Prime Minister Anastase Murekezi yesterday opened the fourth biennial conference of African Correctional Services Association (ACSA), in Kigali urging prisons chiefs to involve inmates in income generating activities.
This year’s ACSA Conference runs under the theme, “Building a Professional Correctional System in Africa: A Strategic Objective.”
Murekezi said ACSA’s mission and vision are very relevant to the entire African continent as the association seeks to transform and harmonise strategies of penal institutions in Africa towards a collective and homogeneous development of prisons.
“This is in line with the rebuilding of the self-reliance and dignity that we Africans are determined to achieve. It is also in line with the United Nations best practices that have to be aligned to our local context,” Murekezi said in his opening remarks.
He noted today’s challenges that are found in almost all African Correctional services, especially budget constraints and lack of enough qualified staff, that hinders the achievement of ACSA mission.
“To overcome these challenges, all African countries and the private sector as well as the civil society have the mandate to closely support ACSA. To top up the budget that Governments allocate to it, ACSA is advised to cooperate with Governments to turn prisons into centers of production,” the premier said.
“I would like to remind you all that involving prisoners in income generating activities is beneficial to the prisoners themselves, their correctional facilities and their countries.”
The premier urged participants to take full advantage of the five day conference to foster deeper international cooperation among ACSA member states and its partners.
He added that the recommendations of the conference will be key to ensuring that African correctional services are more professional, more productive and contribute better to wealth creation.
He said the Rwandan government, in its efforts to improve the professional standards of Rwanda Correctional Service, has embarked on a significant infrastructure development programme.
Highlighting topics to be discussed during the conference, Uganda’s Commissioner-General of Prisons and chair of ACSA, Johnson Byabashaija, said African correctional facilities have “very dangerous prisoners” where some of them are convicted of terrorism activities.
“This is a group we must handle carefully. This is a group which is not afraid of death as they can do anything. We must have guidance, rules that are going to handle people suspected of terrorism,” Byabashaija said.
“Secondly, most prisons in Africa are congested, but you noted that I praised Rwanda for having 5 per cent free space.
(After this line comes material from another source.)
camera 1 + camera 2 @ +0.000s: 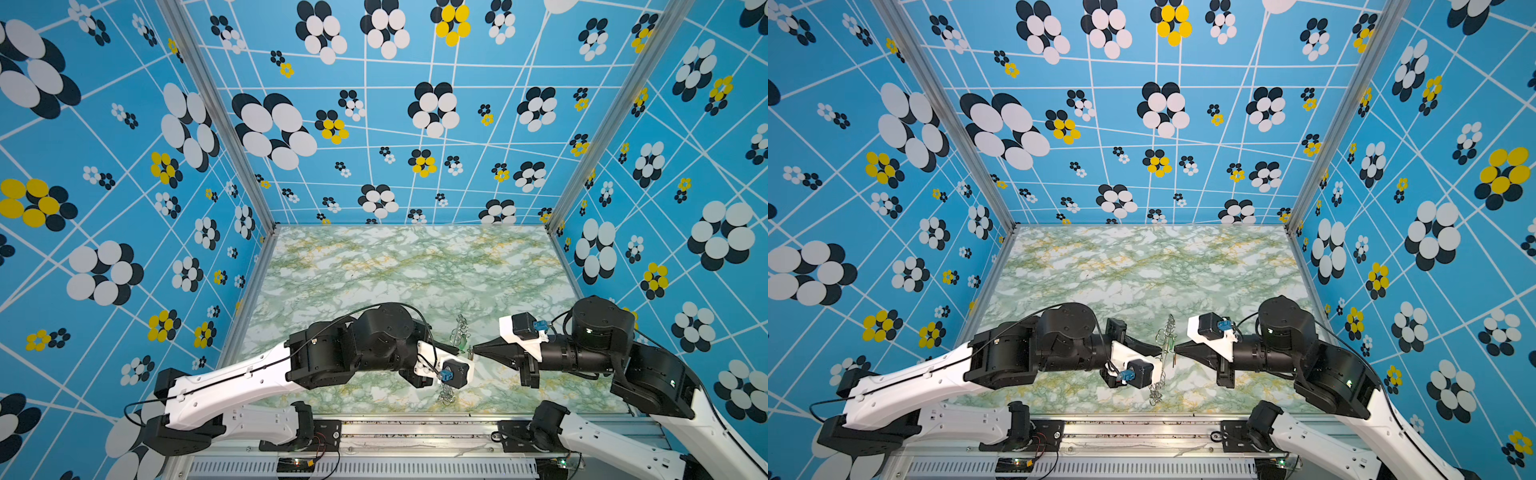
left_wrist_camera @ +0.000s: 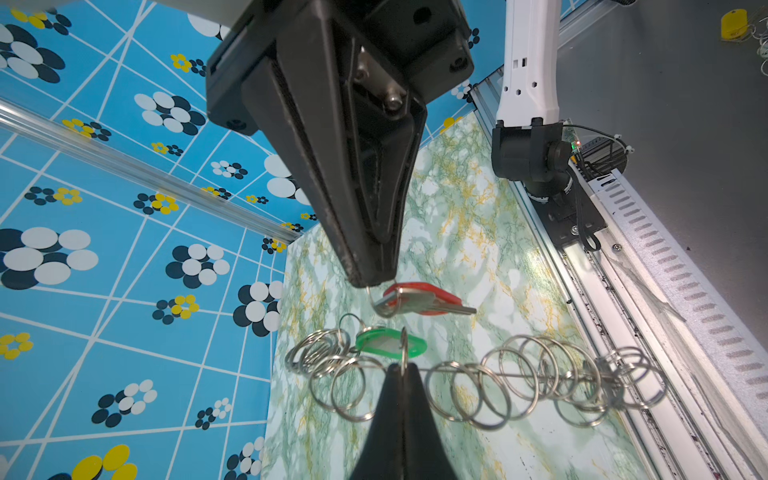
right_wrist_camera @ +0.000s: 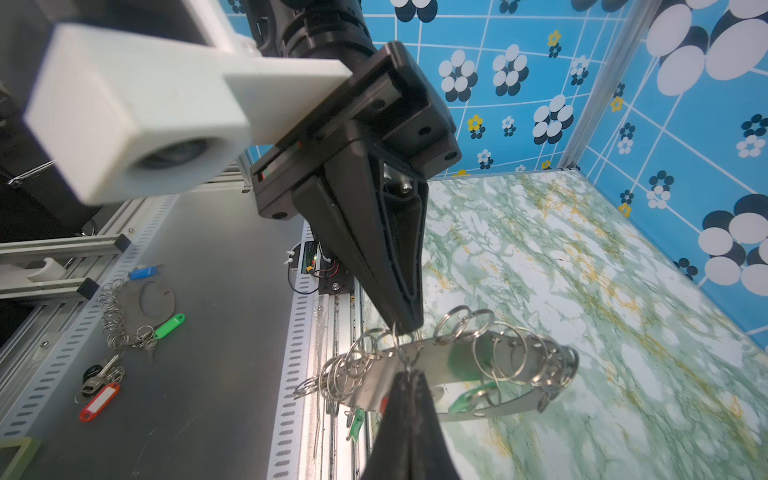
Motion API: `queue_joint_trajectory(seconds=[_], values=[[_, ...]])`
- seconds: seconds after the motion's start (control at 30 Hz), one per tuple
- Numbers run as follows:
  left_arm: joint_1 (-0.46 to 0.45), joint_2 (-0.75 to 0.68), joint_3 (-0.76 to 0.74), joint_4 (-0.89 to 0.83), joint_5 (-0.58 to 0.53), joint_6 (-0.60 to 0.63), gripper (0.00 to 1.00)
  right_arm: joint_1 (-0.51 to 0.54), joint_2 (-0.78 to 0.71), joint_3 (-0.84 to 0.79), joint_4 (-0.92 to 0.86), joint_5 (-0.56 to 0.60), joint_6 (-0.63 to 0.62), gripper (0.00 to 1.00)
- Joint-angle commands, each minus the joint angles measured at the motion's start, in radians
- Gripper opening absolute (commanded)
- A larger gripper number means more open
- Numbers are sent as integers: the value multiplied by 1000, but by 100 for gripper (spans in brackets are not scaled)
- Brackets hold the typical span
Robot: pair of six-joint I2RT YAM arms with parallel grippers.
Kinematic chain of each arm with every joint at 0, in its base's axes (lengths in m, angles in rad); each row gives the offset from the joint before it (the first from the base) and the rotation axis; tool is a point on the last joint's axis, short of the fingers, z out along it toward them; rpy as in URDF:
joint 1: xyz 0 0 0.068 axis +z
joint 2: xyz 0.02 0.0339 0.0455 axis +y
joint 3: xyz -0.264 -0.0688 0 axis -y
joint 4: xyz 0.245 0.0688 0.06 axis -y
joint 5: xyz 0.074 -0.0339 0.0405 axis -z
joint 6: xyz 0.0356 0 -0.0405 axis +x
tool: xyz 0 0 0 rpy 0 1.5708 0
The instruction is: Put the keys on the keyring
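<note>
In both top views the left gripper [image 1: 459, 352] and right gripper [image 1: 474, 350] meet tip to tip at lower centre over the marbled table [image 1: 415, 270], with the keyring [image 1: 460, 329] edge-on between them. In the left wrist view the left gripper's fingers [image 2: 390, 399], pressed together at bottom centre, pinch one keyring ring. The right gripper, reaching in from the top of the frame, pinches the ring of the red-tagged key [image 2: 419, 297]. The green-tagged key [image 2: 390, 343] sits among the rings at centre. In the right wrist view the keyring's grey plate is at lower centre.
</note>
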Motion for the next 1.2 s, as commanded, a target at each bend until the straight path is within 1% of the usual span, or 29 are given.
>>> queue_joint_trajectory(seconds=[0.0, 0.07, 0.23, 0.4, 0.63, 1.17], values=[[-6, -16, 20, 37, -16, 3, 0, 9, 13, 64, -84, 13, -8, 0], [-6, -16, 19, 41, -21, 3, 0, 9, 15, 73, -79, 1, -10, 0], [-7, -11, 22, 45, -50, 1, 0, 14, -9, 58, -24, 38, 29, 0], [-11, -3, 30, 45, -62, -2, 0, 77, 5, 44, -22, 132, 25, 0], [-12, 11, 46, 42, -53, -3, 0, 142, 43, 54, -11, 174, 1, 0], [-15, 5, 41, 37, -40, -8, 0, 154, 69, 58, 21, 207, -3, 0]])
Maybe I will ask RCS Commissioner-General Rwigamba to rent it,” he joked, noting how Netherlands is helping Belgium buy renting space in Dutch prisons.
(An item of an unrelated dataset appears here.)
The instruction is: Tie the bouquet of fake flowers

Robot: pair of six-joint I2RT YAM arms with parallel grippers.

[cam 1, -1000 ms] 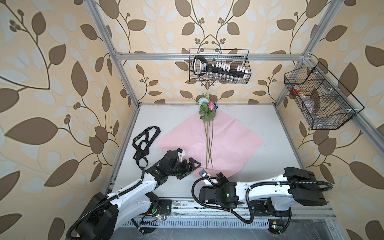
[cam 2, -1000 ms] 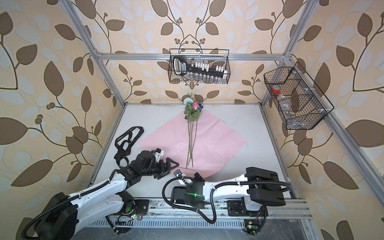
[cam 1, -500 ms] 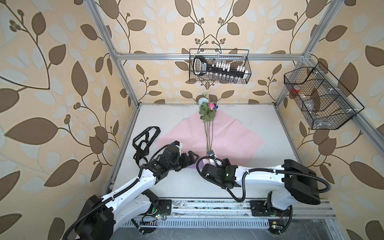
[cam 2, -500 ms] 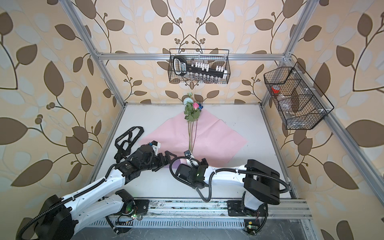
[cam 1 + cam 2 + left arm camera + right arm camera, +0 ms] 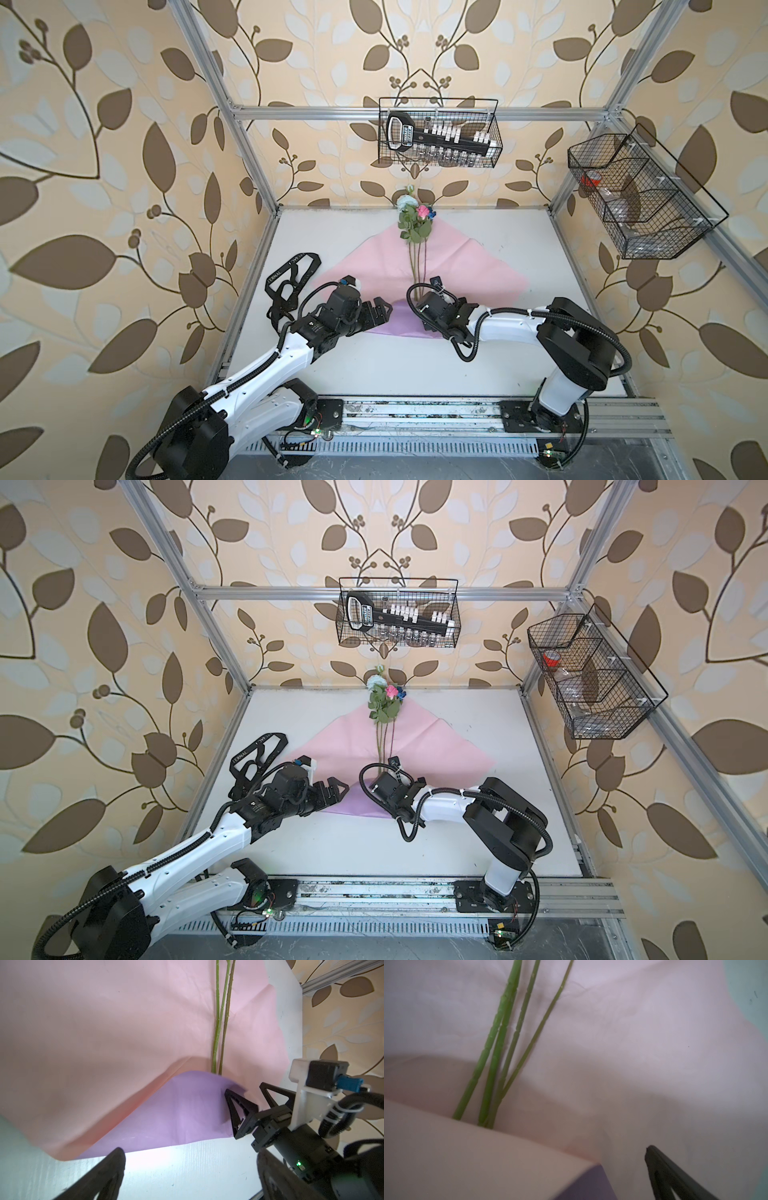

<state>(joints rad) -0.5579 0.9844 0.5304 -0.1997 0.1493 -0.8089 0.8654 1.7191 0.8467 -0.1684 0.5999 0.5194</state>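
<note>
White tabletop [image 5: 395,374], bouquet [image 5: 409,226] lying front-to-back, blooms [image 5: 423,211] toward rear wall [image 5: 324,166], left tool [image 5: 384,311] and right tool [image 5: 244,1087] agape, empty.

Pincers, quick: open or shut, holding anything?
Left pincer: open, holding nothing.
Right pincer: open at the folded paper corner, gripping nothing.

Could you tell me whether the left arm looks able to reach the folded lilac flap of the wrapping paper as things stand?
Probably yes: the open left gripper sits at the near edge of the lilac flap, nothing between them; the right gripper stands at its far side.
</note>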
Byabashaija said on the agenda is the matter of pre-trial detainees, citing Uganda where they have 51.7 per cent, Tanzania about 50 per cent, Kenya about 43 per cent, while Rwanda has 6.3 per cent, emphasising that African prison chiefs will learn more on Rwanda justice system.
He said African prisons have made “incredible advances” as they score “very good human right record” compared to some of the correctional facilities he visited in different developed countries in Europe and America.